Share your dilemmas and get honest opinions from other Mumsnetters.

In wanting to read a happy book?

228 replies

ICantCopeAnymore · 31/05/2018 20:38

I suffer with PTSD and anxiety and I love reading. I'm really struggling with my mental health which is very up and down and books used to be my happy place.

More recently, I've found that everything I read is miserable. Full of death, cancer, illness, murder etc. Even the women's fiction books like Katie Fforde type literature have started going the same way, always including a young widow, a dreadful car accident, funerals and dying children. I was recommended "The Lido" and I've never sobbed so much through a book. It was supposed to be an uplifting, heartwarming read and it was about dreadful loneliness and death.

These things are all really triggering for me at the moment - AIBU in just wanting an escape from hospitals and death?

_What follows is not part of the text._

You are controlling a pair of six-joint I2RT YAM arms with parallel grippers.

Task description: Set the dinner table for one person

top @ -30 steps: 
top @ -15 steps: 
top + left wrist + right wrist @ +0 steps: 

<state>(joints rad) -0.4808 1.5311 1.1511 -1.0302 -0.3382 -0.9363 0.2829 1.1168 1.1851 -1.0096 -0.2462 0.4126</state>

I feel like I can't read or watch TV any more without being bombarded with misery.

Can anyone recommend anything to read that isn't traumatic please?

Thank you Smile

OP posts:
sashh · 01/06/2018 12:39

The Handmaid's Tail is quite jolly

Did we read the same book? Or is it different to 'the handmaid's tale'?

Cecelia Aherne might be good, her stories are like contemporary fairy tales. 'If you could see me now' is about a 6 year old's imaginary friend who falls in love with a real woman.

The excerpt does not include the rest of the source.